Secure erasing an SSD damages the unit. Don't do it. Secure erase was designed for magnetic drives.
Here's part of an article explaining the process for attempting to retrieve overwritten data from a few years back. Apologies to the author, I didn't save his name so as to give proper credit here.
Once the disk clusters that were occupied by a deleted file have been overwritten with new data, the file is gone forever. Or is it? In fact, the old data may still be present on the magnetic media, as a kind of wiggle in the waveforms that represent the data. Using intricate, high-tech equipment, technicians first copy the exact waveform recorded on an area of the disk, without translating the signal into bits and bytes. They then generate a perfect waveform representing the corresponding data bits, subtract the perfect waveform from the actual waveform, and amplify the differences. When successful, this process recovers the data previously stored in the specified area of the disk. Theoretically, you can even repeat the process, obtaining yet an earlier chunk of data. Physical limitations preclude more than seven repetitions of the recovery process. That doesn't mean you can recover seven layers of data, only that you can't recover more than seven. This level of recovery must be performed by experts, and is painstaking and expensive. In most cases, recreating the lost data from scratch is more cost-effective.
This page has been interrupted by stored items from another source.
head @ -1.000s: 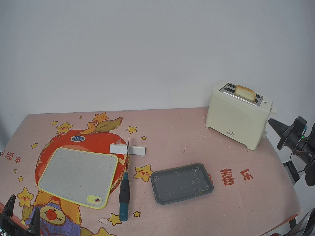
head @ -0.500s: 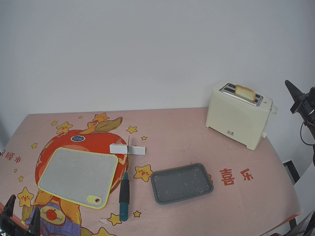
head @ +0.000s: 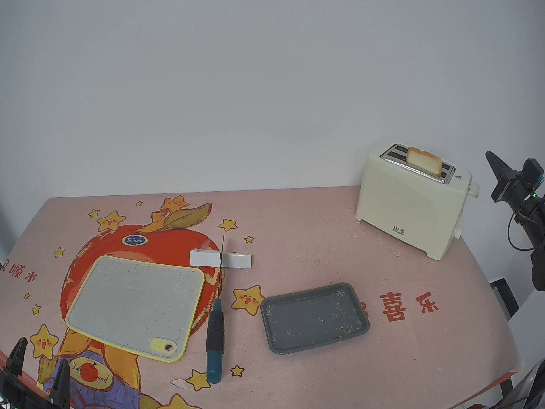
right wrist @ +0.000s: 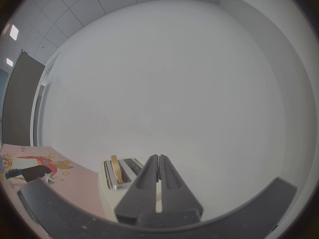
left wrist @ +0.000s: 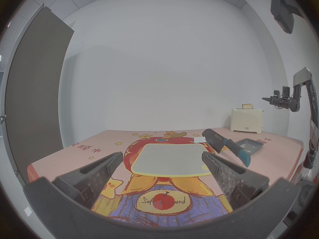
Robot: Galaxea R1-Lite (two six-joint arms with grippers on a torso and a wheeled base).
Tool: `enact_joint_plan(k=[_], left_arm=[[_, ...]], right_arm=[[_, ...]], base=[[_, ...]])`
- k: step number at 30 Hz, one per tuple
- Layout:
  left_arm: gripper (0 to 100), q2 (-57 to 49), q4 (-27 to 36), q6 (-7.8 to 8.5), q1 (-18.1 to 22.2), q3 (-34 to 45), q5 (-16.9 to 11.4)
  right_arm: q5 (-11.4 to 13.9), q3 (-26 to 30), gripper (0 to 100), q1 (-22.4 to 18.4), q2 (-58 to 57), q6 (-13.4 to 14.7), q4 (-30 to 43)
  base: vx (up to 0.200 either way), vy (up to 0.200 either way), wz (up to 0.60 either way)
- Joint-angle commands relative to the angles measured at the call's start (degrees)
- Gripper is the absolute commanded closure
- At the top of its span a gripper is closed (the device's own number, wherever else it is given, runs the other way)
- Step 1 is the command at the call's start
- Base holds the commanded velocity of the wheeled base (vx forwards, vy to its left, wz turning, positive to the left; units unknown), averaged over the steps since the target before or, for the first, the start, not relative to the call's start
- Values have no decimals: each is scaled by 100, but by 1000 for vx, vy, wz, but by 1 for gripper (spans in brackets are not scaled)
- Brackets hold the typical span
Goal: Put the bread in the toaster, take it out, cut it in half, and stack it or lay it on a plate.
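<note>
The right gripper [head: 490,158] hangs in the air off the table's edge, at about 3 o'clock from the toaster [head: 411,203] and near the height of its top. It points toward the toaster but does not touch it. Its two fingers [right wrist: 150,170] are pressed flat together with nothing between them.

The slice of bread [head: 424,161] stands up in one slot of the cream toaster, and its golden top pokes out. The toaster sits on the pink table [head: 318,240] at the far right corner, about 2 o'clock from the middle.

The left gripper [left wrist: 162,157] is low at the near left corner of the table, about 7 o'clock. Its fingers [left wrist: 96,175] are spread wide apart and hold nothing. They are above the tablecloth, at 6 o'clock from the cutting board [head: 136,299].

The cutting board is grey with a yellow rim and lies flat on the left side. Just at its 3 o'clock side lies the knife [head: 215,339] with a blue-green handle. Its thin blade runs toward 12 o'clock into a small white block [head: 235,261]. The grey plate [head: 315,319] lies at 3 o'clock from the knife, with crumbs in it.
</note>
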Motion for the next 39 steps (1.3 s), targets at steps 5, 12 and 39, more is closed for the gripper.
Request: enact_joint_plan(k=[5, 12, 39], left_arm=[[0, -57, 0, 0, 1, 92, 1], [0, -57, 0, 0, 1, 92, 1], [0, -57, 0, 0, 1, 92, 1]], right_arm=[[7, 172, 100, -25, 255, -91, 6], [51, 322, 100, -51, 457, -381, -12], [122, 664, 100, -60, 501, -539, 67]], base=[[0, 0, 0], [0, 0, 0], [0, 0, 0]])
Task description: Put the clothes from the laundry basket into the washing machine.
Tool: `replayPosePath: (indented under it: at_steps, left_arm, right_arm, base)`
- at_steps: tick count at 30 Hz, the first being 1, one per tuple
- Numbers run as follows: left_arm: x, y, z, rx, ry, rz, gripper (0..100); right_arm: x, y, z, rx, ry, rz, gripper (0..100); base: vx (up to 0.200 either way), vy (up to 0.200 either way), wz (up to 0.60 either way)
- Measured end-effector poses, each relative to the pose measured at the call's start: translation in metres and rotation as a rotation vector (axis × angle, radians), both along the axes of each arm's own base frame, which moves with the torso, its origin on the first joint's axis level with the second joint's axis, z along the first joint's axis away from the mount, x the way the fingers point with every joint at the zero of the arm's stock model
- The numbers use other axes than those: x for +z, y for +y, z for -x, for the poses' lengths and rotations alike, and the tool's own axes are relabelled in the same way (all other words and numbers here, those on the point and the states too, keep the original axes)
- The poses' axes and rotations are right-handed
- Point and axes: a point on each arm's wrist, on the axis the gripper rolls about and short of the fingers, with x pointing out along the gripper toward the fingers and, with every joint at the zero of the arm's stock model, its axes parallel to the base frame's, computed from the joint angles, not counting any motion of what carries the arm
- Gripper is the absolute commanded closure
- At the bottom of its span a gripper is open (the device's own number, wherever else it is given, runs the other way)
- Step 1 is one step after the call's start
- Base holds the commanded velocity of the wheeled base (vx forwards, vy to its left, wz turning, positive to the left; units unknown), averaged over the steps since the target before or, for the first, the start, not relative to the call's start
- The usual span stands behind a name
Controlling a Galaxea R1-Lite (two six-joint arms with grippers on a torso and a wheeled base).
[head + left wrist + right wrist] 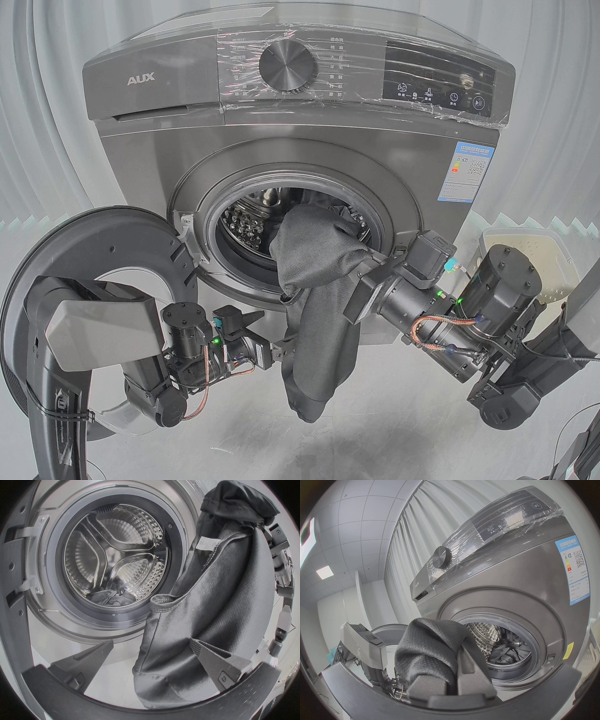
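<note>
Head view: loading step judged in hand. Dark garment pinched by right gripper at washing machine mouth, lower half hung outside. Left gripper spread wide below mouth, nothing held. Next: hanging fabric to be pushed inside.

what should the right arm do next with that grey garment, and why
Probably carry the right gripper further forward into the drum before letting go. It is shut on the grey garment at the door opening, yet most of the cloth hangs outside, below the rim. Released here, it would likely slide out onto the floor.
</note>
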Motion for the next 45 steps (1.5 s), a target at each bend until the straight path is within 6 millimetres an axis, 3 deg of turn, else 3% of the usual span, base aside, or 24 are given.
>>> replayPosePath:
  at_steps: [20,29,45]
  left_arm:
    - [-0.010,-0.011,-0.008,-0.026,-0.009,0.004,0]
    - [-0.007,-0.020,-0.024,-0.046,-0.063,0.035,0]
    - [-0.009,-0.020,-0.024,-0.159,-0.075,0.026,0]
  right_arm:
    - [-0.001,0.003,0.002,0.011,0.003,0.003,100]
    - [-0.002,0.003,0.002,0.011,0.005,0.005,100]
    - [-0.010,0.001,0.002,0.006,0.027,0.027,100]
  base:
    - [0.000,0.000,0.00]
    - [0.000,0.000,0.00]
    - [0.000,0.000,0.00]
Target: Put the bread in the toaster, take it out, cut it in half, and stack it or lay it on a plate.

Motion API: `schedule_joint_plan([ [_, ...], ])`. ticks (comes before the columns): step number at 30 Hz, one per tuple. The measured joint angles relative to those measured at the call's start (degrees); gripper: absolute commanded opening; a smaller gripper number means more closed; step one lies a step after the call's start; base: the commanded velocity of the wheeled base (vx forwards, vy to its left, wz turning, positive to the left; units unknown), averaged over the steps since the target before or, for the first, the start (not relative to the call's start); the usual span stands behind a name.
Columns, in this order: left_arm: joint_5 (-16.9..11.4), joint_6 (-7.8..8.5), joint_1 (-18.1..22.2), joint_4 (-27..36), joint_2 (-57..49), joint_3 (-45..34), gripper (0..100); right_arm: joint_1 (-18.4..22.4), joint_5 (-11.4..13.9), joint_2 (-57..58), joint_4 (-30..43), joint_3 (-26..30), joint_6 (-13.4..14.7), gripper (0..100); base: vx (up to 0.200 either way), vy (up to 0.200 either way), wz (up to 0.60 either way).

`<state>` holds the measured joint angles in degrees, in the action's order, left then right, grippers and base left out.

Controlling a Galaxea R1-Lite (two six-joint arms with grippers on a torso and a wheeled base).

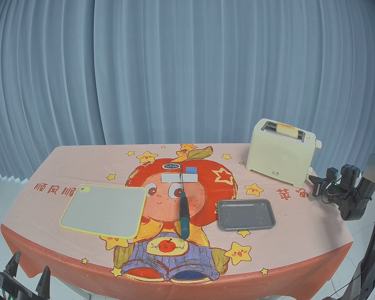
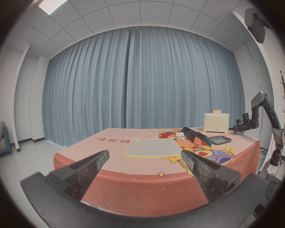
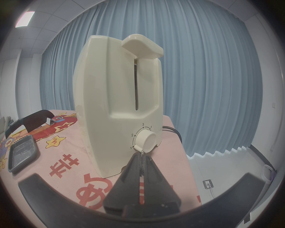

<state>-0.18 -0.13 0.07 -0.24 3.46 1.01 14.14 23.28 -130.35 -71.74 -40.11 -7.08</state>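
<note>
Bread (image 1: 287, 129) upright in toaster (image 1: 279, 156) slot, top poking out: probably light, soft, crumbly; gentle pinch on exposed edge. Right gripper (image 3: 142, 156) closed by toaster's dial (image 3: 145, 140); left gripper (image 2: 145, 155) wide, well apart from toaster.

A staged lab room: wall-wide blue-grey curtain (image 1: 187, 70), panelled office ceiling (image 2: 142, 12), cartoon-print tablecloth (image 1: 297, 238).

I see the table (image 1: 312, 234) covered in a pink cloth (image 1: 70, 160) printed with an apple-headed cartoon child (image 1: 162, 201), stars and red characters. A blue-grey pleated curtain (image 1: 187, 70) hangs behind the table. Near the table's middle lie a white strip (image 1: 170, 178) and, touching its far edge, a small blue square (image 1: 191, 170). On the floor beside the table I spot a socket (image 3: 208, 184).
</note>
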Motion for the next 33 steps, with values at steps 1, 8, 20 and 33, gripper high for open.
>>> schedule_joint_plan([
  [1,0.0,-0.02,0.0,0.0,0.0,0.0,100,0.0,0.0,0.0,0.0,0.1,0.0,0,0.0,0.0,0.0],
  [8,0.0,0.0,0.0,0.0,0.0,0.0,100,0.1,0.1,0.5,0.1,0.2,0.0,0,0.0,0.0,0.0],
  [20,0.0,-0.02,0.0,0.0,0.0,0.0,100,0.0,0.9,4.2,0.3,4.8,-0.8,0,0.0,0.0,0.0],
  [33,0.0,-0.02,0.0,0.0,0.0,0.0,100,0.6,4.2,23.0,3.8,7.0,2.4,0,0.0,0.0,0.0],
])
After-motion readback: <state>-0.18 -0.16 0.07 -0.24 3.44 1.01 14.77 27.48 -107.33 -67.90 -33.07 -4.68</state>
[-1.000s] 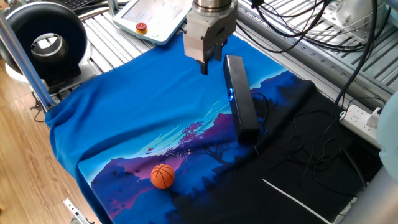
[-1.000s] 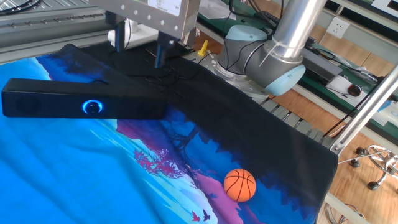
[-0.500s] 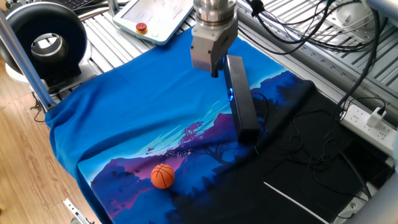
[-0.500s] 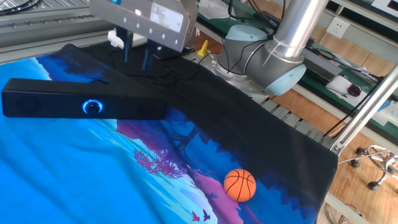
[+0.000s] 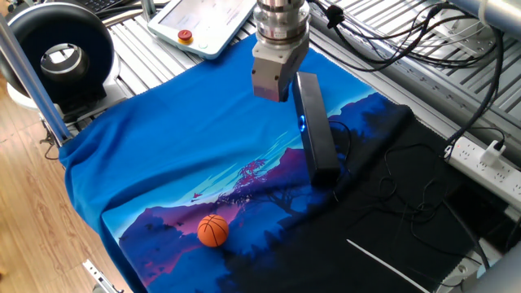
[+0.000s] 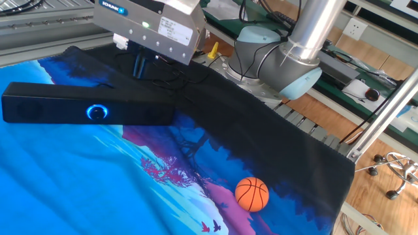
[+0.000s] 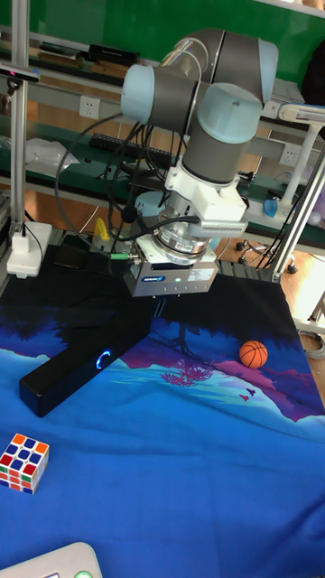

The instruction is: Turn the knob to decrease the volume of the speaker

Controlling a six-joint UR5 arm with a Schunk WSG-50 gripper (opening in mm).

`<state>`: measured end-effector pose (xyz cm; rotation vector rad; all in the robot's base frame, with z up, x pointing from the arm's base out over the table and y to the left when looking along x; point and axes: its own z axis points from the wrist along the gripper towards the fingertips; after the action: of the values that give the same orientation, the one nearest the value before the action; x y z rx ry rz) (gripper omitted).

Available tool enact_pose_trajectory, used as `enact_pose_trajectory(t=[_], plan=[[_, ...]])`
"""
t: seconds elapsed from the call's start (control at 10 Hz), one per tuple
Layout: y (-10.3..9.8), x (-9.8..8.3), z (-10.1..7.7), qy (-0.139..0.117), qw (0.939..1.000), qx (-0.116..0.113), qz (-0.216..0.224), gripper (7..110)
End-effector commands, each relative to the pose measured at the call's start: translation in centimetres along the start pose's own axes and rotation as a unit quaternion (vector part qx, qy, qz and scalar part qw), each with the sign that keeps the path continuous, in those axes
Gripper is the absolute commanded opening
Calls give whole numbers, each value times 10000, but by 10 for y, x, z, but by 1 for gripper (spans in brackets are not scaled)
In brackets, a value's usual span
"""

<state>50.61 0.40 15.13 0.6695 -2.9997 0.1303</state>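
The speaker (image 5: 316,130) (image 6: 85,108) (image 7: 90,357) is a long black bar lying on the blue printed cloth. The knob (image 5: 302,124) (image 6: 98,112) (image 7: 104,360) glows blue on its front face, about mid-length. My gripper (image 5: 275,94) (image 6: 140,65) (image 7: 171,302) hangs above the cloth near the speaker's far end, just behind the bar and above the level of the knob. Its jaws are open and hold nothing. In the other fixed view the two fingers (image 6: 137,64) line up almost edge-on. No part of the gripper touches the speaker or the knob.
An orange ball (image 5: 213,230) (image 6: 252,194) (image 7: 254,353) lies on the cloth. A Rubik's cube (image 7: 23,461) sits near the front left. A round black ring device (image 5: 61,53) and a teach pendant (image 5: 203,20) stand beyond the cloth. Loose cables (image 5: 391,187) run beside the speaker.
My gripper has turned about its vertical axis and shifted slightly toward the speaker. Its fingers stood side by side before and now line up. The speaker and ball have not moved.
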Motion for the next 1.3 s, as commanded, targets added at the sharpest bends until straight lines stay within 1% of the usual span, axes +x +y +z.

Note that doing this takes specialized equipment which costs thousands of dollars. There is no consumer level software you can buy that has even a slim chance of recovering data which has been written over even only once. So unless you have access to expensive hardware which can maybe, but successfully dig lower than seven passes of other data, your data is for all intents and purposes, gone. Seven passes is considered secure by the U.S. government for all but the most sensitive data. For that, they literally take a hatchet to the drive platters and break them apart. A 35 pass erase is extreme overkill that accomplishes literally only one thing - prematurely wearing out the drive.
None of this applies to SSDs. This procedure works with magnetic coated media disks because the data is NOT written in digital form. It's analog waveform data.